Richard Fisher never disappoints with and his speeches are one of the finest to read. They are full of anecdotes, trivia and plain-talk. His recent speech is also superb.
Hong Kong’s Asia Times on Sept. 18, which had this gem of an analysis on the meeting: “Like an old-time cowboy, [Ben Bernanke]’s got all his ‘little doggies’ back into the pen. Dallas Federal Reserve [Bank] president Richard Fisher, the leader of an anti-Bernanke insurgency calling for higher interest rates to fight inflation since spring, fell in line this time with the rate hold [at 2 percent], making the statement unanimous.” To which the writer appended: “… if the choice was between the health of the economy and the restoration of Bernanke’s authority, it seems that the economy got the nasty end of the stick.”
I am not sure what was meant by that last clause about the end of the stick. But I can tell you this: Ben Bernanke, whose authority as chairman has never been in question, is no cowboy. And I am no “doggie” (though our family does own a handsome herd of Longhorns and a fine breeding bull named, incidentally, Irrational Exuberance; I consider these noble animals, so the term in itself is hardly insulting). Nor am I a member of, yet alone a leader within, what some cynical writer imagines is an “anti-Bernanke insurgency.” I am a member of a group of earnest policymakers, which includes the chairman, that places the health of the economy and the proper conduct of monetary policy above any personal interests or intrigue.
It deserves a :-))) Not many people can take a dig at themselves and come out as winner.
He says he was never sure of using fed funds rate for correcting financial markets.
Since the beginning of the year, I have been worried about the efficacy of reducing the fed funds rate given the problems of liquidity and capital constraints afflicting the financial system. As I see it, the seizures and convulsions we have experienced in the debt and equity markets have been the consequences of a sustained orgy of excess and reckless behavior, not a too-tight monetary policy.
There is no nice way to say this, so I will be blunt: Our credit markets had contracted a hideous STD—a securitization transmitted disease—for which lowering the funds rate to negative real levels seemed to me to be not only an ineffective treatment, but a palliative and maybe even a stimulus that would only encourage further mischief.
He then takes a look at inflation and points some companies have raised the prices. So he is worried on inflation front. He discusses TARP and is not very comfortable with it.
He points to rising off-balance sheet liabilities on US government’s balance sheets:
Even before tackling the task of cementing capital adequacy, we need to bear in mind that the TARP places one more straw on the back of the frightfully encumbered camel that is the federal government ledger. Other off-balance-sheet liabilities were already in place before Washington took on additional burdens from the reorganization of Fannie Mae and Freddie Mac and whatever we realize…
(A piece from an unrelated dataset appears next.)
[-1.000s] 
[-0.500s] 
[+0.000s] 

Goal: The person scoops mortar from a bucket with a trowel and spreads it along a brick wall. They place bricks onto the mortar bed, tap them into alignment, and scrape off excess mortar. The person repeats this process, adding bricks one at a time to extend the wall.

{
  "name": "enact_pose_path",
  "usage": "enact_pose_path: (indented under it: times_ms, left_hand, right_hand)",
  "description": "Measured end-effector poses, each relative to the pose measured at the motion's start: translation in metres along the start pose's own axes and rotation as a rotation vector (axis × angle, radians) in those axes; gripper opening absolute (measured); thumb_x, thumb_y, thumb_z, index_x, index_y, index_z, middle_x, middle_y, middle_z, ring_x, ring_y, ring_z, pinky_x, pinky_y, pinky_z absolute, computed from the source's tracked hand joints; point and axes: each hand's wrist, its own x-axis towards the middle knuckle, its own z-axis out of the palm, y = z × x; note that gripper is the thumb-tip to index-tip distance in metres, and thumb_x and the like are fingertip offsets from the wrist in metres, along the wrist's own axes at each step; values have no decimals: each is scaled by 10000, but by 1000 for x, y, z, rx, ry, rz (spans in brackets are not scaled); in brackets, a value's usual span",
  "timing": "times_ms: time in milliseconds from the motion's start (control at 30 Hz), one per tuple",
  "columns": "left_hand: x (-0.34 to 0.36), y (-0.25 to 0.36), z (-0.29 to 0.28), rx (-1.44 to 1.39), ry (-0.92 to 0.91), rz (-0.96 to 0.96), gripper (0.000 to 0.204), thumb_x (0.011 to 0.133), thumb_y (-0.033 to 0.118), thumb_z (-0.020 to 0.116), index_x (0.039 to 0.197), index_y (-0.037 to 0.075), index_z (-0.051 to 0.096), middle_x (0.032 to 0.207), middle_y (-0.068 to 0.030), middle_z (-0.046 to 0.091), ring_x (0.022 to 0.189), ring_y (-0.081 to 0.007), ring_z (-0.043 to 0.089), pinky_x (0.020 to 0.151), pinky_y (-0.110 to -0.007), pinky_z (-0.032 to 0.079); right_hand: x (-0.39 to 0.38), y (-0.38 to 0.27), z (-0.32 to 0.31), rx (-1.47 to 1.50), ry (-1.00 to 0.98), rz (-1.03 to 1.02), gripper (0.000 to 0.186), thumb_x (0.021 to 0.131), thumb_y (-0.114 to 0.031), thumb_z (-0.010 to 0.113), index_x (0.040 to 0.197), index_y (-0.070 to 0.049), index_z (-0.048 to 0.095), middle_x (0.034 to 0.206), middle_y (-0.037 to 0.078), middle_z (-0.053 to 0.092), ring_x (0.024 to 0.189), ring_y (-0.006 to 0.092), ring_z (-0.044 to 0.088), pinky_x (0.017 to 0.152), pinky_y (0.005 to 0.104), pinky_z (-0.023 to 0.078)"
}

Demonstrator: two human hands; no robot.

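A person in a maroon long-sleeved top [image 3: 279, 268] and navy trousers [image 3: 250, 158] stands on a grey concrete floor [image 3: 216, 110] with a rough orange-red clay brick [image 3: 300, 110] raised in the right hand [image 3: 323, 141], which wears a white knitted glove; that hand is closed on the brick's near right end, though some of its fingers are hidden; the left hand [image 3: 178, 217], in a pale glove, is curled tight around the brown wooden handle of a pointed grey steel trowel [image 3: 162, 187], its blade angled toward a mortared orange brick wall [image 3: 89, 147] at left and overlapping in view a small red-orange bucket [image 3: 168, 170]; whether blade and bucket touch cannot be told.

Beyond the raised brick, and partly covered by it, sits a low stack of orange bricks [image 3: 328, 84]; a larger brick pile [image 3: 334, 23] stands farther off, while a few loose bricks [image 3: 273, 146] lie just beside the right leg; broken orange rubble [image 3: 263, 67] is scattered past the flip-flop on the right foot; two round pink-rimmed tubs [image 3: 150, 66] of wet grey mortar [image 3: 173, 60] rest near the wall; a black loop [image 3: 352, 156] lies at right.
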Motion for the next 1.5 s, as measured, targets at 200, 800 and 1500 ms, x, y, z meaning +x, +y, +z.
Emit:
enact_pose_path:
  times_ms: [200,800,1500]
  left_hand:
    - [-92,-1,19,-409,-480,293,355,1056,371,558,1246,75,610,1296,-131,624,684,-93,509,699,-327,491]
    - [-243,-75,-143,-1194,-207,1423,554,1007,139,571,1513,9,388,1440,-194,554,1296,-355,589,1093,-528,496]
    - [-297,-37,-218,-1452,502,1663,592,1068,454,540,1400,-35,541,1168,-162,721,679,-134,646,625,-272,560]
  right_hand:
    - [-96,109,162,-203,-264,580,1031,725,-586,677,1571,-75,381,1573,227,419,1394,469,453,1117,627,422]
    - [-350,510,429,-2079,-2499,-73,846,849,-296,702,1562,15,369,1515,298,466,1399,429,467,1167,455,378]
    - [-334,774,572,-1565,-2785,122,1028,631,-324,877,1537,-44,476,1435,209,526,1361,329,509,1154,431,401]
Foremost among the existing liabilities are some $13 trillion in unfunded Social Security benefits and Medicare obligations already promised to the people but as yet unfunded, an obligation that the Dallas Fed staff estimates at a present value of over $80 trillion. The former comptroller general of the United States, David Walker, estimates the Medicare deficit to be less, only $34 trillion, so let’s work with his less-excitable numbers. With everything including Social Security and Medicare properly accounted for, Mr. Walker estimates that “as of September 30, 2007, the federal government was in a $53 trillion fiscal hole, equal to $455,000 per household and $175,000 per person.”
This is a very scary number. It is equal to almost 4 times of US GDP and is nearly equivalent to world GDP in 2007 (as per IMF estimates World GDP in 2007 in current USD was USD 54 trillion) !! I was amazed at the billions being lost in this crisis and now trillions also don’t seem to matter.
Looking at how the world financial markets have responded to the ongoing crisis, this looks like a far bigger problem. Any concerns on such large deficit numbers would surely send markets in a tailspin.
This reminds of the recent events when there were talks of downgrading US sovereign rating from its AAA status. The rating agencies had downgraded other economies in their times of crisis and similar fate was expected of US.
However, Moody’s said US will continue to have AAA status:
The measures that have thus far been implemented and the proposal announced at the end of last week involve a significant expansion of the public sector balance sheet…. despite a considerable degree of financial stress and risk socialisation, the foundations of the US rating remain unshaken.
The same public sector balance sheet expansion would have alone led to lower rating of any other economy. But not for US. The moment you add the off-balance sheet items you are in for a disaster. It is next crisis in making.
Fitch had downgraded India’s currency default rating from Stable to Negative on this reason:
The revision to the local currency Outlook is based on a considerable deterioration in the central government’s fiscal position in 2008-09 (FY09), combined with a notable increase in government debt issuance to finance subsidies not captured in the budget,” said James McCormack, Head of Asia Sovereign ratings.
Why not a similar treatment for US as well?